◆ Task description ◆
Please reproduce the lines of the records below from the one holding "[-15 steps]" through the one holding "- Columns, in", inclusive, skipping all pictures.
○ ○ ○ ○ ○ ○ ○
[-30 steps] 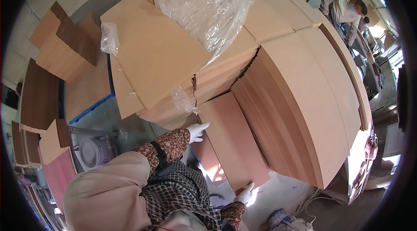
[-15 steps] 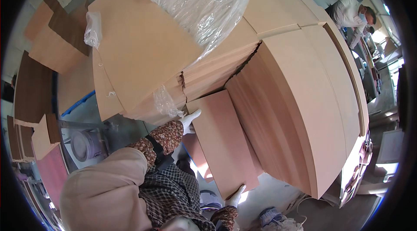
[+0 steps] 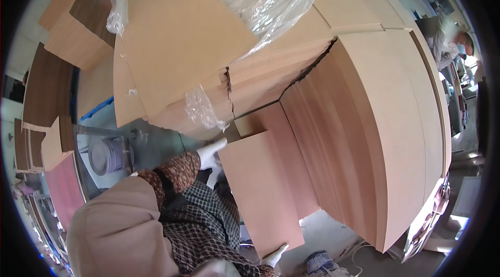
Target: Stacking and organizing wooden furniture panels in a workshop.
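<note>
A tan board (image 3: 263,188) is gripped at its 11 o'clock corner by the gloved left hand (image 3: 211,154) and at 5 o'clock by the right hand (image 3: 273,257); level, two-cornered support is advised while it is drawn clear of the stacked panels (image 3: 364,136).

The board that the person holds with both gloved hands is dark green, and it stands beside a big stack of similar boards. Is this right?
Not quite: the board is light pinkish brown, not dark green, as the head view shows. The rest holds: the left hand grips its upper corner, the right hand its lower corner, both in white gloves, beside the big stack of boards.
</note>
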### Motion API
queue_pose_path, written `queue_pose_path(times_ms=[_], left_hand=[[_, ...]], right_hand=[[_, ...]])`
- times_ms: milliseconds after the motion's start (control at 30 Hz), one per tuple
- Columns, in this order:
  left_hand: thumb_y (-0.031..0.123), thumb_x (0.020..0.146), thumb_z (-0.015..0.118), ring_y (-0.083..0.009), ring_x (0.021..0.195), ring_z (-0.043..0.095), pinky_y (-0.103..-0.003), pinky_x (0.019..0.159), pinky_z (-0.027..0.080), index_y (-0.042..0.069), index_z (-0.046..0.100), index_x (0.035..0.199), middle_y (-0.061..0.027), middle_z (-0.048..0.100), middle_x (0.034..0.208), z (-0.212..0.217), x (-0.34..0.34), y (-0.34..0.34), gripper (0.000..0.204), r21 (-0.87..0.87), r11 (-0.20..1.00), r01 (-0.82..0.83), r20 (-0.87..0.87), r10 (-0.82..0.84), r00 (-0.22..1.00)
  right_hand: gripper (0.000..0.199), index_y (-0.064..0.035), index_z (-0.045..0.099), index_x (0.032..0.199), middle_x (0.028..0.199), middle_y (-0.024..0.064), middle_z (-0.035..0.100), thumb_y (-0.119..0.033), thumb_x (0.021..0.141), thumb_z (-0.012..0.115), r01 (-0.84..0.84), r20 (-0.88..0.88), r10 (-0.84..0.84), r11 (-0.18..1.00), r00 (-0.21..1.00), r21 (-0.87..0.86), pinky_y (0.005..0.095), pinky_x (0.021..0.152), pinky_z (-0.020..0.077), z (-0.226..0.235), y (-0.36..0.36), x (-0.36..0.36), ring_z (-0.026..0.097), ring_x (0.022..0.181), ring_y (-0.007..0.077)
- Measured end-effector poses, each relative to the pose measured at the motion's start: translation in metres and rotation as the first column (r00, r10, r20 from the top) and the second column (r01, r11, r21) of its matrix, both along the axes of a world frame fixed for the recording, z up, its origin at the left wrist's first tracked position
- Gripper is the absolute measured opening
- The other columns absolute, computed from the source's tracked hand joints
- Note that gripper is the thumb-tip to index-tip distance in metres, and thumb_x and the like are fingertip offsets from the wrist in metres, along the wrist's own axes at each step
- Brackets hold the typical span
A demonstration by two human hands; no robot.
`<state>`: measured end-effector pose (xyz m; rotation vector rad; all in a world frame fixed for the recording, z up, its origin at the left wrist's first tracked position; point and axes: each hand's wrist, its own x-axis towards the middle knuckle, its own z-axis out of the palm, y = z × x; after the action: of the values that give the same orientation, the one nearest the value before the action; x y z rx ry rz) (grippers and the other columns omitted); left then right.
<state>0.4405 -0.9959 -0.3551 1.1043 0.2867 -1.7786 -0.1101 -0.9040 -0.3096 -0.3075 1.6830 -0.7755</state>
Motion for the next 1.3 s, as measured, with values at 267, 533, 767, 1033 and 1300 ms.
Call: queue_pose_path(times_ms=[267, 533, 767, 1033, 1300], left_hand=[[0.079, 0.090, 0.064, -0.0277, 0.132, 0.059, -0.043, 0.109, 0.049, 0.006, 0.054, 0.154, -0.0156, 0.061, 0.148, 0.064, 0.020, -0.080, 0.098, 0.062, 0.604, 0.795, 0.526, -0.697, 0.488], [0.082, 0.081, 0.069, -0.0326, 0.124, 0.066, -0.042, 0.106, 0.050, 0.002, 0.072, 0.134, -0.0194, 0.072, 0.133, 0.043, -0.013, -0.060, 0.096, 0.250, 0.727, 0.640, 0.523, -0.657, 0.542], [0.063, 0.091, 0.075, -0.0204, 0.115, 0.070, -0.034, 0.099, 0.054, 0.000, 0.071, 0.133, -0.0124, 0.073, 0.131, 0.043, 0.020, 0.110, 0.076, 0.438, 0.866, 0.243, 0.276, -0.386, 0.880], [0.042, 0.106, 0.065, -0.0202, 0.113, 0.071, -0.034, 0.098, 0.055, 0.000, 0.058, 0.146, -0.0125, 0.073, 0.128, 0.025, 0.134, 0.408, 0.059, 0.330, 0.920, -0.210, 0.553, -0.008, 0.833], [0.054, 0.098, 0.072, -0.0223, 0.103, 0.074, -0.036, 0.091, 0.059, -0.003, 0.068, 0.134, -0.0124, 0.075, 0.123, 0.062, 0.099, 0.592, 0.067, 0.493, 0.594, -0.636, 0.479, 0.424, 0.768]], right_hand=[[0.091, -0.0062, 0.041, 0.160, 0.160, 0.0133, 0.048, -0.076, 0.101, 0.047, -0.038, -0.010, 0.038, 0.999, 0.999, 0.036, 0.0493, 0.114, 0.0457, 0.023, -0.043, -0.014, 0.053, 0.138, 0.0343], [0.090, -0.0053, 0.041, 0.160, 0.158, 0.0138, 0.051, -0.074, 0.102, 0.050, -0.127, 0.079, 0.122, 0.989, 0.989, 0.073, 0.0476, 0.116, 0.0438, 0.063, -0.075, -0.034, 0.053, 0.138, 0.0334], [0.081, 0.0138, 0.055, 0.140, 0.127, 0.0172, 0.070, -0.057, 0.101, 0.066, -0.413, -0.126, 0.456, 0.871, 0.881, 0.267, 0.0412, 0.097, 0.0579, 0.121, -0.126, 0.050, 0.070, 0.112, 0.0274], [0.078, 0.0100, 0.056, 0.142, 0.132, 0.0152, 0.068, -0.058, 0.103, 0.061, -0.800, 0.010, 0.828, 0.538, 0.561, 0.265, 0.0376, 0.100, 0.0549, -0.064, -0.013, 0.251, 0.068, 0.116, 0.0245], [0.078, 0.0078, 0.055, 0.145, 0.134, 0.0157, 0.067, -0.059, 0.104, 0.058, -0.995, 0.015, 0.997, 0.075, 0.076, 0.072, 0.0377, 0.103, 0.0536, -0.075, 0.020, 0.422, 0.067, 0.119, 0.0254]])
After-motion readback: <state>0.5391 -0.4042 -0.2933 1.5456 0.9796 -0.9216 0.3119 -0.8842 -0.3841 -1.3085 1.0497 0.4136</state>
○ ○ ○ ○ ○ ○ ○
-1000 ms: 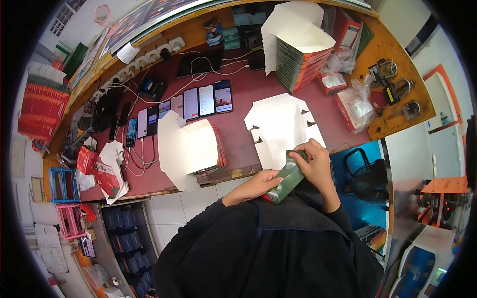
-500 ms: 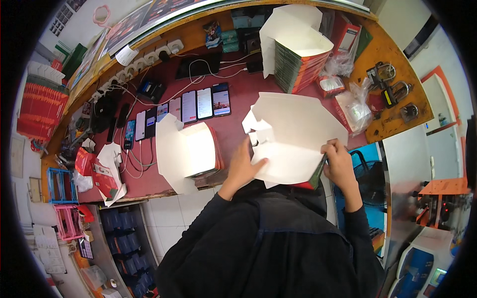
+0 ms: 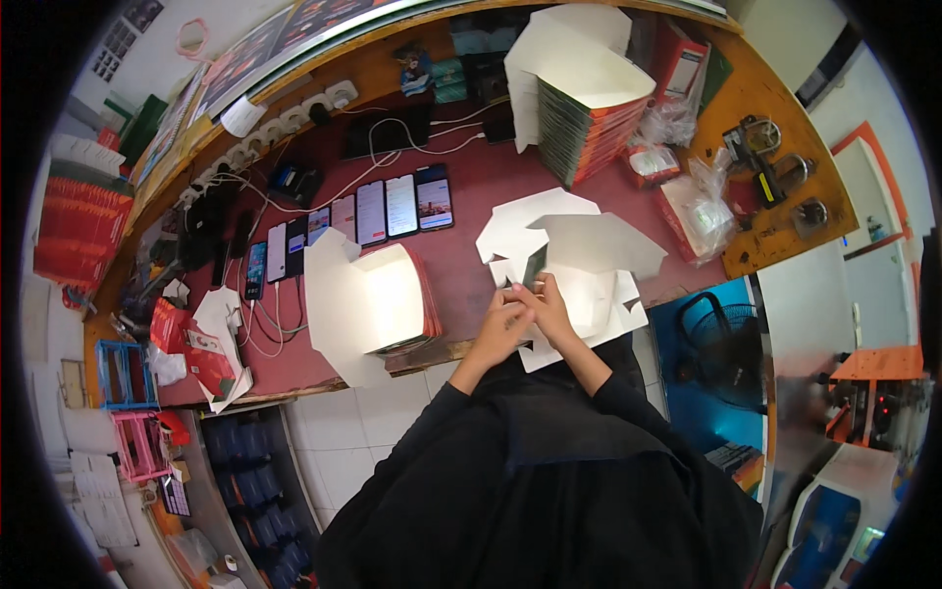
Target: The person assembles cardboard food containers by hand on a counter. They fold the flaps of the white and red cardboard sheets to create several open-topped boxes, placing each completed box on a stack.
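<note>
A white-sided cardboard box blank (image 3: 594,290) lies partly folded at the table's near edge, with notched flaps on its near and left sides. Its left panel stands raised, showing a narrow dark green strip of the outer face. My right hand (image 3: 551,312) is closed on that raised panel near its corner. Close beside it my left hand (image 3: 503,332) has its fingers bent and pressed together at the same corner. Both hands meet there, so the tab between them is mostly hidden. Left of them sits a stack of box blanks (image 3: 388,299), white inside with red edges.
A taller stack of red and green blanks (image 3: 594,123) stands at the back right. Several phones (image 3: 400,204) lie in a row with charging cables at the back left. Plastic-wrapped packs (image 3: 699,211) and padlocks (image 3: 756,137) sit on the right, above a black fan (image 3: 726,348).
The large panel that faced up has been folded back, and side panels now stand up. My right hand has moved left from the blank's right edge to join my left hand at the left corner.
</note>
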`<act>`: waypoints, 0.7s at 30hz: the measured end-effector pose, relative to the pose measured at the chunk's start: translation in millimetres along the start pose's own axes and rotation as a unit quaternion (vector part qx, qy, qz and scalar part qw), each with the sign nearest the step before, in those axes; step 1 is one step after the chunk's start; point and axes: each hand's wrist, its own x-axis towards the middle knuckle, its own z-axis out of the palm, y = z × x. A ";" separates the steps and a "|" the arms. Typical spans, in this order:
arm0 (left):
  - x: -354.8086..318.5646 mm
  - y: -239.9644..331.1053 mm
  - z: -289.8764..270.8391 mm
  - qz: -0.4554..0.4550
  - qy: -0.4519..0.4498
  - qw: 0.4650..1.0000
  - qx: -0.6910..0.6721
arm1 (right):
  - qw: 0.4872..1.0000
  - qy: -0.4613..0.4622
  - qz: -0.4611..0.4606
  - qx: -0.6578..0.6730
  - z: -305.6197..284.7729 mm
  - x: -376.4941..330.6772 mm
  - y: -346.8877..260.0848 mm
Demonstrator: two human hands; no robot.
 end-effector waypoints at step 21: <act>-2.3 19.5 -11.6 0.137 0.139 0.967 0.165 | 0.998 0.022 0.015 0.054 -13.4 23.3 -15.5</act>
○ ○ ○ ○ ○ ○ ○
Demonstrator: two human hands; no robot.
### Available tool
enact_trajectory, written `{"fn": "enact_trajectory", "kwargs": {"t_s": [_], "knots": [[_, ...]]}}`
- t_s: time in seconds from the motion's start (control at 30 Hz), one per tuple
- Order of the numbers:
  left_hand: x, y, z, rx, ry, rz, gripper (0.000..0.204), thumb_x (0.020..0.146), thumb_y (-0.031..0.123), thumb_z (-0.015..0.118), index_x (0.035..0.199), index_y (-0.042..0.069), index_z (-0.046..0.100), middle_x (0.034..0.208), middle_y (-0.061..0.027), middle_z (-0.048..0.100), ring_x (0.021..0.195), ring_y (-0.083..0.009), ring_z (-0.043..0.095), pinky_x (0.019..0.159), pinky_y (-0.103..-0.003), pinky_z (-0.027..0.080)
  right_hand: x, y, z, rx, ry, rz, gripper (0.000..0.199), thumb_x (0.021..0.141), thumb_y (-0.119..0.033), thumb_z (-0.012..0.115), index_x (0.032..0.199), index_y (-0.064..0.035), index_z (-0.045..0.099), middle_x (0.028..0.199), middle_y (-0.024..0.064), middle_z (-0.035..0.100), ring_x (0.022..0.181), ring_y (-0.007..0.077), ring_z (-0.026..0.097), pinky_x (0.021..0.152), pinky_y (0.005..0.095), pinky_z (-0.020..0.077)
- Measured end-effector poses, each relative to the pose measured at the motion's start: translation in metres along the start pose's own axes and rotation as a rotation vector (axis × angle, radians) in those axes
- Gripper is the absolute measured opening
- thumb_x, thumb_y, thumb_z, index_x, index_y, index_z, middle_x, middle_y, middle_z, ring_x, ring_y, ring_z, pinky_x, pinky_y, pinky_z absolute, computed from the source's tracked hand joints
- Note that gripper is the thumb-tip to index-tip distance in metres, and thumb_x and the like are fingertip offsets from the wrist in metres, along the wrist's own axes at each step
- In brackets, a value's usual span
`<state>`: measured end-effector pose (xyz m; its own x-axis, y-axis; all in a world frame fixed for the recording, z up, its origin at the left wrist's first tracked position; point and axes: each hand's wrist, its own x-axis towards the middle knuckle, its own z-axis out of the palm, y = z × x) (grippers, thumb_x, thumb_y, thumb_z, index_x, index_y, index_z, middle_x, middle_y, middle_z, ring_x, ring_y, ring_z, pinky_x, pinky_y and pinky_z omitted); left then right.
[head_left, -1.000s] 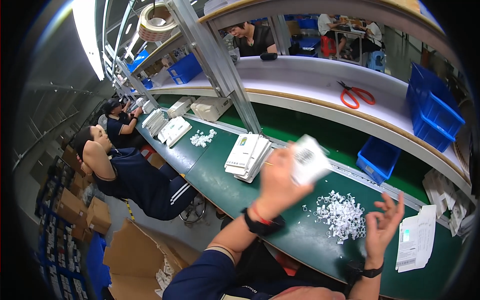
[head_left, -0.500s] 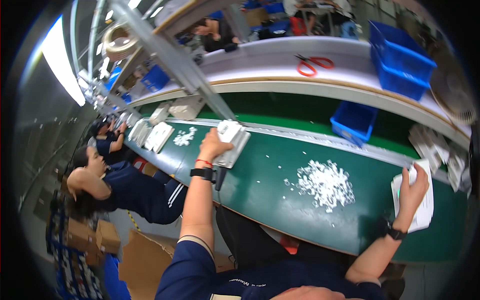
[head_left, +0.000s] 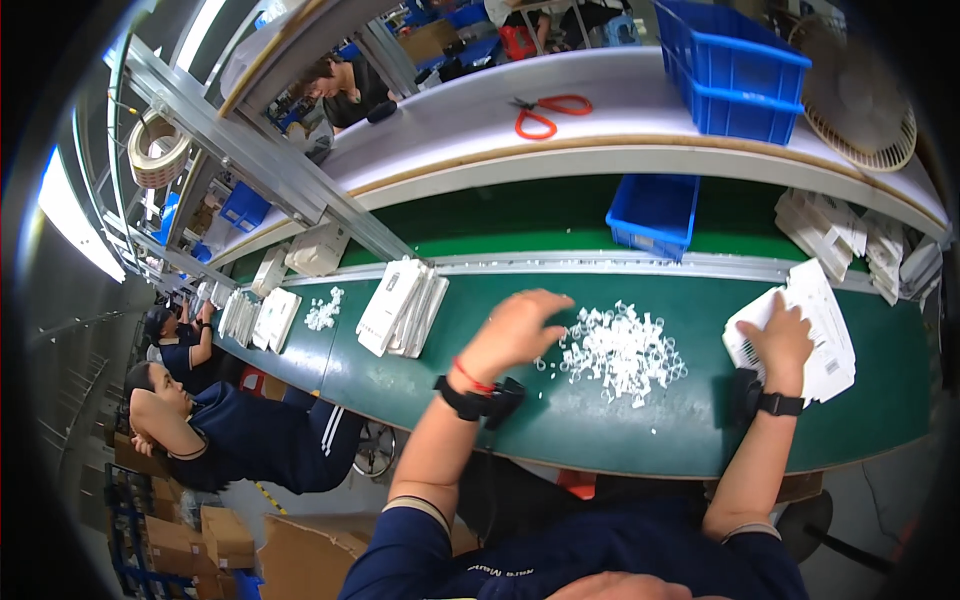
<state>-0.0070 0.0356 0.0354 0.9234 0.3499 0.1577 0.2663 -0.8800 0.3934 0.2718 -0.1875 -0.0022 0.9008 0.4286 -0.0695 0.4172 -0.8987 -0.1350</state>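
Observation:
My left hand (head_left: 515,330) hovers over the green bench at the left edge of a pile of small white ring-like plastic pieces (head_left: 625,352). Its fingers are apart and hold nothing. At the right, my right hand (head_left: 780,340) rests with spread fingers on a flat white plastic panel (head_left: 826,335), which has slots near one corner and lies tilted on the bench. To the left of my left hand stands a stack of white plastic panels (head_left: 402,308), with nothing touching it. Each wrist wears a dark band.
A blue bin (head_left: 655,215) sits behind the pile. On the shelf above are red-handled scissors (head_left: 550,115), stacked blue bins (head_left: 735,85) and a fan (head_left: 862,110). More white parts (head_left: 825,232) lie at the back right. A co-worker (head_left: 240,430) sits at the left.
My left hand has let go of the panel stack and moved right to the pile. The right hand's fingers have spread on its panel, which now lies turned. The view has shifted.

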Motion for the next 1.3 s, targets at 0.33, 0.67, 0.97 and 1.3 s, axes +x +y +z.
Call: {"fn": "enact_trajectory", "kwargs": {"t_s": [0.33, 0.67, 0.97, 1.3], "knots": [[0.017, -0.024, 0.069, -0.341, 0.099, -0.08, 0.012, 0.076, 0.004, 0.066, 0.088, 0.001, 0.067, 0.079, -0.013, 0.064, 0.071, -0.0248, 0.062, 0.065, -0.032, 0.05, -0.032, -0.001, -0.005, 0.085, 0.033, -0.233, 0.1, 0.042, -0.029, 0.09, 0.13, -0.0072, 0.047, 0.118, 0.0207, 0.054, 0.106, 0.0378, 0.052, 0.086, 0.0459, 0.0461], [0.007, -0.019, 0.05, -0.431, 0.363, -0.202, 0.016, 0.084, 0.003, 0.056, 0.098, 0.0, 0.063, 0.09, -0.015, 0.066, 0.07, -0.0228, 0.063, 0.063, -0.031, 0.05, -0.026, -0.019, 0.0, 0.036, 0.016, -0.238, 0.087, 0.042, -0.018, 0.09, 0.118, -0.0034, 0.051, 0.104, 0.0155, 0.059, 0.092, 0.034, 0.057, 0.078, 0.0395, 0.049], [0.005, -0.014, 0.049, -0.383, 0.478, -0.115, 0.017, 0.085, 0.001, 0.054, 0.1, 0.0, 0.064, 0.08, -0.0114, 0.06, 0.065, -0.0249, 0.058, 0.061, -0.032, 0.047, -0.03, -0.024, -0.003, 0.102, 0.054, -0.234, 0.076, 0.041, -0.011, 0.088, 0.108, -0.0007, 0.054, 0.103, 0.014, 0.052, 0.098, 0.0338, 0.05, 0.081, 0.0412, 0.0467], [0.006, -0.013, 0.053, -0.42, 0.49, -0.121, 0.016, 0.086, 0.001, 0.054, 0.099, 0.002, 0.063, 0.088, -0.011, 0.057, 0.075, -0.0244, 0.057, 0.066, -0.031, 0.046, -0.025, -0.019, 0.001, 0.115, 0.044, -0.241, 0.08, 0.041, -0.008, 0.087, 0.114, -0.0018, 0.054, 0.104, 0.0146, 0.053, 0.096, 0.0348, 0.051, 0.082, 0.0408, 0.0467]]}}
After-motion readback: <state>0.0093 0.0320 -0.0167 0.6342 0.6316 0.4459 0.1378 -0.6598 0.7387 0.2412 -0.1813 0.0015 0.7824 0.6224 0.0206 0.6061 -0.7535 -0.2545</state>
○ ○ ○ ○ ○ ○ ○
◆ Exercise answer ◆
[-15 steps] 
[+0 steps] 
Target: Stacking and organizing wooden furniture panels in a workshop.
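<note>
A tan board (image 3: 263,188) is gripped at its 11 o'clock corner by the gloved left hand (image 3: 211,154) and at 5 o'clock by the right hand (image 3: 273,257); level, two-cornered support is advised while it is drawn clear of the stacked panels (image 3: 364,136).

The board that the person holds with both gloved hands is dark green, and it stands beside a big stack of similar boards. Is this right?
Not quite: the board is light pinkish brown, not dark green, as the head view shows. The rest holds: the left hand grips its upper corner, the right hand its lower corner, both in white gloves, beside the big stack of boards.
</note>
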### Motion API
queue_pose_path, written `queue_pose_path(times_ms=[_], left_hand=[[_, ...]], right_hand=[[_, ...]])`
- times_ms: milliseconds after the motion's start (control at 30 Hz), one per tuple
- Columns, in this order:

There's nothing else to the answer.